Your goal:
Only a number is required: how many lines of the material contain the word "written"?

Records for the exercise:
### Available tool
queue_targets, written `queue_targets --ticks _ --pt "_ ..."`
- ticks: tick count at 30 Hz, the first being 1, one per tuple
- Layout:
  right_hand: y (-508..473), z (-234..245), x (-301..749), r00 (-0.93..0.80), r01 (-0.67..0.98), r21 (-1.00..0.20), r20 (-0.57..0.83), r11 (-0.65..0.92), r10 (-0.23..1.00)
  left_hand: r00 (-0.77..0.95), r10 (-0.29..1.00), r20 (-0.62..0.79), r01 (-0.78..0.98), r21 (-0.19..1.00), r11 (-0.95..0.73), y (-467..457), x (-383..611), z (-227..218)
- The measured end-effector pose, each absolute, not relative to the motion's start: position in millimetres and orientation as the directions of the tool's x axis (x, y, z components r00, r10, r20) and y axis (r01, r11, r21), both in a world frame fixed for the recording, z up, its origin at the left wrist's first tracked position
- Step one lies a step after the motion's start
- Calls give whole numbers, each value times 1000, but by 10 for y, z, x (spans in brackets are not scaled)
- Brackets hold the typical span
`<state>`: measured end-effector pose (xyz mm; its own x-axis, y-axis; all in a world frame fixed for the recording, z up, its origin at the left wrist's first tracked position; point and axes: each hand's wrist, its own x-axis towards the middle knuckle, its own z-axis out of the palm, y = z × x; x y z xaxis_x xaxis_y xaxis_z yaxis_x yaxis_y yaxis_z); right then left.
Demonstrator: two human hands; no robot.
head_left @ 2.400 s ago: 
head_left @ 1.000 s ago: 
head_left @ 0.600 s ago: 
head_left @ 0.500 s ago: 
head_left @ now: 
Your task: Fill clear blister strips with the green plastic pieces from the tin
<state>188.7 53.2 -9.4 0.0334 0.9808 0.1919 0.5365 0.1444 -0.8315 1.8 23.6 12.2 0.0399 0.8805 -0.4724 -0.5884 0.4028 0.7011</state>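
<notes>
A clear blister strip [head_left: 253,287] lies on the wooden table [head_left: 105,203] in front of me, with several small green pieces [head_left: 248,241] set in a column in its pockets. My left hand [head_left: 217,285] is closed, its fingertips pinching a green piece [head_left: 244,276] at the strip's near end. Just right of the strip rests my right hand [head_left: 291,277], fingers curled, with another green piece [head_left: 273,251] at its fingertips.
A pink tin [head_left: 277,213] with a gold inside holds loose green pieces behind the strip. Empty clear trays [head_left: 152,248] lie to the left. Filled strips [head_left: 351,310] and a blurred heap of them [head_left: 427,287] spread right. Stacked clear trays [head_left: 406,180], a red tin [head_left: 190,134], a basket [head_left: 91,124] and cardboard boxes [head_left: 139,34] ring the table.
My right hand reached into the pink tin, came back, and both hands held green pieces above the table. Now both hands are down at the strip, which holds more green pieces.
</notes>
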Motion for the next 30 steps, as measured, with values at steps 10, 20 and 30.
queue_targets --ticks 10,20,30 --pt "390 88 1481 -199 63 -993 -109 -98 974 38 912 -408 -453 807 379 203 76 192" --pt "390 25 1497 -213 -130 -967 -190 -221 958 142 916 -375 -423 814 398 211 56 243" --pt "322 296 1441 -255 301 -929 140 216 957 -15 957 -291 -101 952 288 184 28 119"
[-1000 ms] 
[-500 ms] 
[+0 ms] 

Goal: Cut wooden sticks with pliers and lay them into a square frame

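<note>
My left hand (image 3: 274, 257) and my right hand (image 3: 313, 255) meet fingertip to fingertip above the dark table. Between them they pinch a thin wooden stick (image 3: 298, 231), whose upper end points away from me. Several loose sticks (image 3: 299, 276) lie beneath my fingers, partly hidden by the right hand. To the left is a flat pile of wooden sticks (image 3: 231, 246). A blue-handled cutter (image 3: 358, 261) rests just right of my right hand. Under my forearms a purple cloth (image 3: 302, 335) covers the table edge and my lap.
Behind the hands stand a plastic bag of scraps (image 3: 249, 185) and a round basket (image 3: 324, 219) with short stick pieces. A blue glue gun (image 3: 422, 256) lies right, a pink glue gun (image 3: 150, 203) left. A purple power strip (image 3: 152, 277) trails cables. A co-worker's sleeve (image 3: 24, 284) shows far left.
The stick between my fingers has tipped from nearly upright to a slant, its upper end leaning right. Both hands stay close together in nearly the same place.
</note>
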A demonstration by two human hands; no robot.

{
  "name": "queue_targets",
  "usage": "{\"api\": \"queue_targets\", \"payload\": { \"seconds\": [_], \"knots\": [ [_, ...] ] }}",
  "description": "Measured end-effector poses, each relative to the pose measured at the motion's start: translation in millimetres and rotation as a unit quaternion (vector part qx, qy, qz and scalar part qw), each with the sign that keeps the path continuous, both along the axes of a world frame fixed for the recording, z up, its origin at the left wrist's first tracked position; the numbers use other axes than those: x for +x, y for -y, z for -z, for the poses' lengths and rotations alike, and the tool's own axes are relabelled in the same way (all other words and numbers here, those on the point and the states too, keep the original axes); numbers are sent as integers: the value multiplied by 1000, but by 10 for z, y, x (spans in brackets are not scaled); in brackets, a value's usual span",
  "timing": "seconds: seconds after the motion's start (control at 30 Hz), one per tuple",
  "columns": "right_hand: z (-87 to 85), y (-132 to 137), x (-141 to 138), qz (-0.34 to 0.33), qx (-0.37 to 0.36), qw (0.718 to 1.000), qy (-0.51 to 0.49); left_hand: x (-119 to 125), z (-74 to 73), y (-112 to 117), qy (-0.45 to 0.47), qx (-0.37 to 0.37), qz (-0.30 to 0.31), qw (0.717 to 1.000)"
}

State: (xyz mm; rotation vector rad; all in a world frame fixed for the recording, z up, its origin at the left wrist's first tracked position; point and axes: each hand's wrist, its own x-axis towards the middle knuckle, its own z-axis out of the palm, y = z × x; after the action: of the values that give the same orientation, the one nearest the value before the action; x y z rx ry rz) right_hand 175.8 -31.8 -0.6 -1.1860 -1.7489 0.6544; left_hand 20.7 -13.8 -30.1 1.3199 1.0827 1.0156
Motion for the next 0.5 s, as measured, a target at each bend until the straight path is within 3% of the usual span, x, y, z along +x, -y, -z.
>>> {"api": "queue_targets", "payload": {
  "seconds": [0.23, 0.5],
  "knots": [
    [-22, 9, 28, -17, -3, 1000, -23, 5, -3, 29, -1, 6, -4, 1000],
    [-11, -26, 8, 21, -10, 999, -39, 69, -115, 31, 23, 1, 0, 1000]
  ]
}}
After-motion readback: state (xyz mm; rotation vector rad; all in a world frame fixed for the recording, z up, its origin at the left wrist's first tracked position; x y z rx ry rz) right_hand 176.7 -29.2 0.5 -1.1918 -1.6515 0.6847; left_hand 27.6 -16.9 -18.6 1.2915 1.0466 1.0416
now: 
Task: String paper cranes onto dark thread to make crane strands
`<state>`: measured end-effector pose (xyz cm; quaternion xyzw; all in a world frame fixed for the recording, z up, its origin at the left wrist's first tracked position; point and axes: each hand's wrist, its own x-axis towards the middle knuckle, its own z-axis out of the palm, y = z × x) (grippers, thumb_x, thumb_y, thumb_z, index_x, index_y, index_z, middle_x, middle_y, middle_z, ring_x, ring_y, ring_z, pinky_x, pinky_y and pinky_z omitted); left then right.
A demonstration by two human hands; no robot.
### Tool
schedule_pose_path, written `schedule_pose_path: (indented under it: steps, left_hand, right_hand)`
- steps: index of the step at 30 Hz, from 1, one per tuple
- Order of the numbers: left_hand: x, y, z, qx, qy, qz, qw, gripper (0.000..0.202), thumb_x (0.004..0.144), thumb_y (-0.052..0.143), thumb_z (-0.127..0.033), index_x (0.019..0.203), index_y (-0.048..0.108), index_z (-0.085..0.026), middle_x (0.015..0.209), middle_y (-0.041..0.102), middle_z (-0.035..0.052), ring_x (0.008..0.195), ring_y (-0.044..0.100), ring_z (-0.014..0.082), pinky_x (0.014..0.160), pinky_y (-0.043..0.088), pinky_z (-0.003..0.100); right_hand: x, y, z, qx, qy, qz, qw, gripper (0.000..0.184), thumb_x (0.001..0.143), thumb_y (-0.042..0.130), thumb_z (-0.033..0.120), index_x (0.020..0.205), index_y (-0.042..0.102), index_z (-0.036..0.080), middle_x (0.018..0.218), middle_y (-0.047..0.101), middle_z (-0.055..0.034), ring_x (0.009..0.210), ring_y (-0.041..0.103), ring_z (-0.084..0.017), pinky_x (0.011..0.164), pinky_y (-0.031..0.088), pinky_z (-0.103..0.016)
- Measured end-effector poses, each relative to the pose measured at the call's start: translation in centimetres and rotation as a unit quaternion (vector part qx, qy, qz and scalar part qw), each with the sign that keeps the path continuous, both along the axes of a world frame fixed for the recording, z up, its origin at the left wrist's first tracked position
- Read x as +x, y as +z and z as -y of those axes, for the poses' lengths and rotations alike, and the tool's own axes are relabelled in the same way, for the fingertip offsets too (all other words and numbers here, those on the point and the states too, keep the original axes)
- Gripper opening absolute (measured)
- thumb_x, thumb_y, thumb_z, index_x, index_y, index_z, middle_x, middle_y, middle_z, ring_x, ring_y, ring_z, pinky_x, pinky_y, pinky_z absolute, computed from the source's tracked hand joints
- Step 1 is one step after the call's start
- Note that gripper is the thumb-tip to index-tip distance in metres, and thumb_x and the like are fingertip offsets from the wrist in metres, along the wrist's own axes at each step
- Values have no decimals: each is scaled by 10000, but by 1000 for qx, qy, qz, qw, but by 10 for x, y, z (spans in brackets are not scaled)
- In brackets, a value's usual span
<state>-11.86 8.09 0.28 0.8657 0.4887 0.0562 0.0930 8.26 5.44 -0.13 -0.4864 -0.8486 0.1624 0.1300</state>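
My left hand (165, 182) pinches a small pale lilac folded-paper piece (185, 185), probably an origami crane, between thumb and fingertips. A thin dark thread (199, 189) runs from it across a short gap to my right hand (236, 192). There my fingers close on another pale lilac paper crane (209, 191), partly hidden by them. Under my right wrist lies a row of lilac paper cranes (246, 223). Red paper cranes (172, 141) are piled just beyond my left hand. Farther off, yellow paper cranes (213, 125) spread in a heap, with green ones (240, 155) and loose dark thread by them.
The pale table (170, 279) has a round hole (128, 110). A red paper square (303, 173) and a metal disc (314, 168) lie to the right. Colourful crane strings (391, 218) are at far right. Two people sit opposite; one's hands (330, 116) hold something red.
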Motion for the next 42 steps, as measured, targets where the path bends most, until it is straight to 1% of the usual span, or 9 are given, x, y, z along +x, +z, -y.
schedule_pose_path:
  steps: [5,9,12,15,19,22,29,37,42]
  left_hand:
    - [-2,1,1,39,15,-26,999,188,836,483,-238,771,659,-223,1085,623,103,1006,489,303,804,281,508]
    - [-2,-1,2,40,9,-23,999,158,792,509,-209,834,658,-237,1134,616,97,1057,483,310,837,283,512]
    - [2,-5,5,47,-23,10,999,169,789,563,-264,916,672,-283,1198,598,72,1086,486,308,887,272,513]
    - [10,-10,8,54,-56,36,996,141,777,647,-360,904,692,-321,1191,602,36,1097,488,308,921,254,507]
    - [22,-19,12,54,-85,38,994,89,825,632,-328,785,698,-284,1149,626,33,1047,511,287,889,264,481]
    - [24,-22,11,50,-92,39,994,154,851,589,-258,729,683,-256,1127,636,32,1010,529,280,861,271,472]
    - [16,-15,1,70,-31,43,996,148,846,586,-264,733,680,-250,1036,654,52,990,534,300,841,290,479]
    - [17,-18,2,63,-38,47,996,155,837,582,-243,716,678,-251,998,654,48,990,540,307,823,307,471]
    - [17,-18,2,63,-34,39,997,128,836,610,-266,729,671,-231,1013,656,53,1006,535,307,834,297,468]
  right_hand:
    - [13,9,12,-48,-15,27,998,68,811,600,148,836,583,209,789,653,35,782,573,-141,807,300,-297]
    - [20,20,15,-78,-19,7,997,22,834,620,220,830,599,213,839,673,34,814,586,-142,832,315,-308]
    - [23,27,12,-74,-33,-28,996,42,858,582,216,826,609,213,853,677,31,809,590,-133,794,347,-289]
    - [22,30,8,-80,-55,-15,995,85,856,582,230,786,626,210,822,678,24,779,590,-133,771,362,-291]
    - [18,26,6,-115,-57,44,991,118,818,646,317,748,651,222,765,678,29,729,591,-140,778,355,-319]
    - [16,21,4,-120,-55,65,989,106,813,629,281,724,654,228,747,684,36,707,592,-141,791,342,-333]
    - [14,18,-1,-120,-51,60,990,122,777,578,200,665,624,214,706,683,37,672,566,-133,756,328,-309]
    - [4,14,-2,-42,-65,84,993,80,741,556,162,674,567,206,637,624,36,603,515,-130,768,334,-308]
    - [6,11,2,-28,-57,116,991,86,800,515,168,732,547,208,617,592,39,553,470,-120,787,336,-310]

Exercise response:
2